[How to complete this task]: Word for word, reproduce every line of the data below.

[Data]:

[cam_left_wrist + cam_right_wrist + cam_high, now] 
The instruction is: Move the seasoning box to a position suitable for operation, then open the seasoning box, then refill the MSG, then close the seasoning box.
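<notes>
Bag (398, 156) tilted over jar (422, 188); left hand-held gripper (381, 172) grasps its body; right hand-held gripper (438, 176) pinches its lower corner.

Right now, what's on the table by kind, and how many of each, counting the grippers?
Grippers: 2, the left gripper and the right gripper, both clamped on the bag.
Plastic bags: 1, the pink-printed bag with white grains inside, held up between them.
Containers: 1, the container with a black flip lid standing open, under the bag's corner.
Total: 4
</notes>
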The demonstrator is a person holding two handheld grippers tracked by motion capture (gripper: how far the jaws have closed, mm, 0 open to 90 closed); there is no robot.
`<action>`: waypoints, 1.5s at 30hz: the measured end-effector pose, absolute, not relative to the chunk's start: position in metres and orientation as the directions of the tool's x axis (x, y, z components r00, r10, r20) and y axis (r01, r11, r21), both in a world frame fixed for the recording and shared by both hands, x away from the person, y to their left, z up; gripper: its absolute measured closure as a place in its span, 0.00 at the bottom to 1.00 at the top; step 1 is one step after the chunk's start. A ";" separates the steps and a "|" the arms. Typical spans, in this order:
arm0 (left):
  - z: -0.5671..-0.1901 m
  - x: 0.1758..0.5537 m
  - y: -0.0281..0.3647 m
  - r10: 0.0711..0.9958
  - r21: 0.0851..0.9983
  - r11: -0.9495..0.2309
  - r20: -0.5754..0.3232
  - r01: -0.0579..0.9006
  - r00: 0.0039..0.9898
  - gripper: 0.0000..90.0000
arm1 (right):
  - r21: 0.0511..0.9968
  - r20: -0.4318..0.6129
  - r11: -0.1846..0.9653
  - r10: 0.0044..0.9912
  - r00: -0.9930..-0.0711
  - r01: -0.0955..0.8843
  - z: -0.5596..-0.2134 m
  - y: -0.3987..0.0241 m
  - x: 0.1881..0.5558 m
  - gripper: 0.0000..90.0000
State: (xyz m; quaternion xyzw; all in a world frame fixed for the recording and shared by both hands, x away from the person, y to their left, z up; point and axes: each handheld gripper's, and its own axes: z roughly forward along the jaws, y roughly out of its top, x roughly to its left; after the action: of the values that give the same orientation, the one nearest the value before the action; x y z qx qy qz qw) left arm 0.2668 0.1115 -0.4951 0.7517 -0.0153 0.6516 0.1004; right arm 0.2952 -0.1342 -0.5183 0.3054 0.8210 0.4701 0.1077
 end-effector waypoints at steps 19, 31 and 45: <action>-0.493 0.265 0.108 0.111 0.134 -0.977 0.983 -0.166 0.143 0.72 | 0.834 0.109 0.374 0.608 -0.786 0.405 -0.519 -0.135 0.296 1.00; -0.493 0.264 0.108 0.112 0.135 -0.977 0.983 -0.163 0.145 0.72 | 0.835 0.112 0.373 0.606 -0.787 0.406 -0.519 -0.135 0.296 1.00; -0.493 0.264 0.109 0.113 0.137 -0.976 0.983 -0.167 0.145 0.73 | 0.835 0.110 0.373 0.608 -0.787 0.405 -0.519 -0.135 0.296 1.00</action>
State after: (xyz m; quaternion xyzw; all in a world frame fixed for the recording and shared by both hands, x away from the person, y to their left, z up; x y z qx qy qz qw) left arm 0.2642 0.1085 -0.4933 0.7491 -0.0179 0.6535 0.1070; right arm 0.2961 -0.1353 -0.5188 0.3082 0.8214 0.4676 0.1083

[Expected answer]:
[cam_left_wrist + cam_right_wrist + cam_high, now] 
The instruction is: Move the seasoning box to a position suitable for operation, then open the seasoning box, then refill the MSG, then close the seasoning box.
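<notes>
Bag (398, 156) tilted over jar (422, 188); left hand-held gripper (381, 172) grasps its body; right hand-held gripper (438, 176) pinches its lower corner.

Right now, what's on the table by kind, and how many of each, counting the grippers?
Grippers: 2, the left gripper and the right gripper, both clamped on the bag.
Plastic bags: 1, the pink-printed bag with white grains inside, held up between them.
Containers: 1, the container with a black flip lid standing open, under the bag's corner.
Total: 4
</notes>
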The demonstrator is a person holding two handheld grippers tracked by motion capture (gripper: how far the jaws have closed, mm, 0 open to 90 closed); there is no robot.
`<action>`: waypoints, 1.5s at 30hz: the measured end-effector pose, absolute, not relative to the chunk's start: position in metres and orientation as the directions of the tool's x axis (x, y, z components r00, r10, r20) and y axis (r01, r11, r21), both in a world frame fixed for the recording and shared by both hands, x away from the person, y to their left, z up; gripper: its absolute measured closure as a place in its span, 0.00 at the bottom to 1.00 at the top; step 1 is one step after the chunk's start. A ";" separates the steps and a "|" the arms. Typical spans, in this order:
arm0 (left):
  - z: -0.5671..-0.1901 m
  - x: 0.1758..0.5537 m
  - y: -0.0281..0.3647 m
  - r10: 0.0711..0.9958
  - r21: 0.0851..0.9983
  - r11: -0.9495..0.2309
  - r20: -0.5754..0.3232
  - r01: -0.0579..0.9006
  - r00: 0.0039..0.9898
  - gripper: 0.0000..90.0000
arm1 (right):
  - r21: 0.0511..0.9968
  - r20: -0.4318..0.6129
  - r11: -0.1846..0.9653
  - r10: 0.0044..0.9912
  - r00: -0.9930..-0.0711
  - r01: -0.0955..0.8843
  - z: -0.5596..-0.2134 m
  - y: -0.3987..0.0241 m
  - x: 0.1881..0.5558 m
  - gripper: 0.0000..90.0000
State: (xyz m; quaternion xyzw; all in a world frame fixed for the recording and shared by both hands, x away from the person, y to their left, z up; point and axes: each handheld gripper's, and its own axes: z roughly forward along the jaws, y roughly out of its top, x roughly to its left; after the action: of the values that give the same orientation, the one nearest the value before the action; x y z qx qy qz qw) left arm 0.2668 0.1115 -0.4951 0.7517 -0.0153 0.6516 0.1004; right arm 0.2952 -0.1342 -0.5183 0.3054 0.8210 0.4701 0.1077
 end-effector waypoints at steps 19, 31 and 45: <action>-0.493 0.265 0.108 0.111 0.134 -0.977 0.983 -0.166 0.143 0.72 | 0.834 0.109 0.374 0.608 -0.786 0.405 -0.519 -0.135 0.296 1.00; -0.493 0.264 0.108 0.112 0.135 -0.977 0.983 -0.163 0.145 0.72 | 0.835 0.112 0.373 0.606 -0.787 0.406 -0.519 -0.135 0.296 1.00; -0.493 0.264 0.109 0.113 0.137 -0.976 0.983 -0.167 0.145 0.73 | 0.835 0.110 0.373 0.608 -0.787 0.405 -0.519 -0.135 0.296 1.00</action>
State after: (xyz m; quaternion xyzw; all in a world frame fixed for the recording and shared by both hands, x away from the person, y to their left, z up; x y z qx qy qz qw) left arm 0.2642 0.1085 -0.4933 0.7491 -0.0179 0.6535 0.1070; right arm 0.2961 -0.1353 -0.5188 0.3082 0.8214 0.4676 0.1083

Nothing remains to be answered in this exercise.